§ **Assignment**
Give back exactly the stretch of data below from the line holding "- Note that" through the line holding "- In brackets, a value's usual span", both ends included, and leave the remaining lines out.

****

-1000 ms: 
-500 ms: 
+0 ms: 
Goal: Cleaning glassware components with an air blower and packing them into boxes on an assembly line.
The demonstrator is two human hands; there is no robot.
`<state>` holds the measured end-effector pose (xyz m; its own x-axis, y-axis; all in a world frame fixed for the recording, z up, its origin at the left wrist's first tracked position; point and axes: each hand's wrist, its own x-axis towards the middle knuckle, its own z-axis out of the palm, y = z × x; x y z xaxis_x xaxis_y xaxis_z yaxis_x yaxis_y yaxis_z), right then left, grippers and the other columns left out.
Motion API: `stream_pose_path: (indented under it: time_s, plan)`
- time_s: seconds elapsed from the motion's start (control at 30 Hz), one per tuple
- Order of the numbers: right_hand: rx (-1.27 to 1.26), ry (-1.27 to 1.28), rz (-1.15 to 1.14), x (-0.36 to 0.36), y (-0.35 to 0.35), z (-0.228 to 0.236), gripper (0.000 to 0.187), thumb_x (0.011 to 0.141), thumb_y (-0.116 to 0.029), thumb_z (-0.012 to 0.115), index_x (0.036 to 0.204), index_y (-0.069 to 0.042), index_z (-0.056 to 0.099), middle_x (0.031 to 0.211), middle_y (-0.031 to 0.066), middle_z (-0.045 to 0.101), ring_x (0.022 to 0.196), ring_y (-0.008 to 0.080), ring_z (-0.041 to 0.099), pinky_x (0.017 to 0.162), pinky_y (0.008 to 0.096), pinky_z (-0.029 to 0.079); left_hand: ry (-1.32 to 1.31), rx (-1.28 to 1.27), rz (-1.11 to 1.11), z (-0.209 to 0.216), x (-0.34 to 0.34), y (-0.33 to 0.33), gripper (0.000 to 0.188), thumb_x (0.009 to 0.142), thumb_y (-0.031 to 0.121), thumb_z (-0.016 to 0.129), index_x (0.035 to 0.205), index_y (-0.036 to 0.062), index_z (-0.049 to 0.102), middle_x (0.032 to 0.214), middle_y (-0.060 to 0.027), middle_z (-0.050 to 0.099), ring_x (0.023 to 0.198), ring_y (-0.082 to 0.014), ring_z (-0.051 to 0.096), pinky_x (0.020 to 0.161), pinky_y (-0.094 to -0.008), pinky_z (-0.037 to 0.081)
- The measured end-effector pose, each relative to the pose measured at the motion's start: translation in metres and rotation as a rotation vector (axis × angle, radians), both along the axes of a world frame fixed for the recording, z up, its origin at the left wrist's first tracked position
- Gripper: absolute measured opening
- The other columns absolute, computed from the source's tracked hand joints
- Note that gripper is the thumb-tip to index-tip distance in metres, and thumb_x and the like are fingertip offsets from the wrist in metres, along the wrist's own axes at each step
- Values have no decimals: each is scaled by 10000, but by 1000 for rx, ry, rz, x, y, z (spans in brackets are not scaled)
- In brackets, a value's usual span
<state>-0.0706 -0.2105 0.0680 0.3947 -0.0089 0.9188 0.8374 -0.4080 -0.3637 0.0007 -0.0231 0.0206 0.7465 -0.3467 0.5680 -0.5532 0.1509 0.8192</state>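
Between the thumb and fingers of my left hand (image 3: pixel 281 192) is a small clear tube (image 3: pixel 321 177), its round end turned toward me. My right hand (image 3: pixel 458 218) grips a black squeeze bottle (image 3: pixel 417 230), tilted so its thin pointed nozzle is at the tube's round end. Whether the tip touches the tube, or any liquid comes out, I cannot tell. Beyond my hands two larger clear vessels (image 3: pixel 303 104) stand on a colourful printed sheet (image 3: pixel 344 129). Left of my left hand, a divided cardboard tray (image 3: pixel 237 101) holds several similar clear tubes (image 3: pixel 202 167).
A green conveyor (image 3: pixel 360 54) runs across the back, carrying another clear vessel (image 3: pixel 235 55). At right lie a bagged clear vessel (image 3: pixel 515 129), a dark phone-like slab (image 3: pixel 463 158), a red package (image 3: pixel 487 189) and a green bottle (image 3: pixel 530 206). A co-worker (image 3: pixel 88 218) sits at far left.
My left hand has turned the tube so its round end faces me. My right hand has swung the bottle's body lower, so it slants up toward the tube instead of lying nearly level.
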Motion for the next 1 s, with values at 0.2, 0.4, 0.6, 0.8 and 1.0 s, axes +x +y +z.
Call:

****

§ **Reply**
- Note that gripper is the thumb-tip to index-tip distance in metres, and thumb_x and the like are fingertip offsets from the wrist in metres, along the wrist's own axes at each step
- Values have no decimals: each is scaled by 10000, but by 1000 for rx, ry, rz, x, y, z (spans in brackets are not scaled)
- In brackets, a value's usual span

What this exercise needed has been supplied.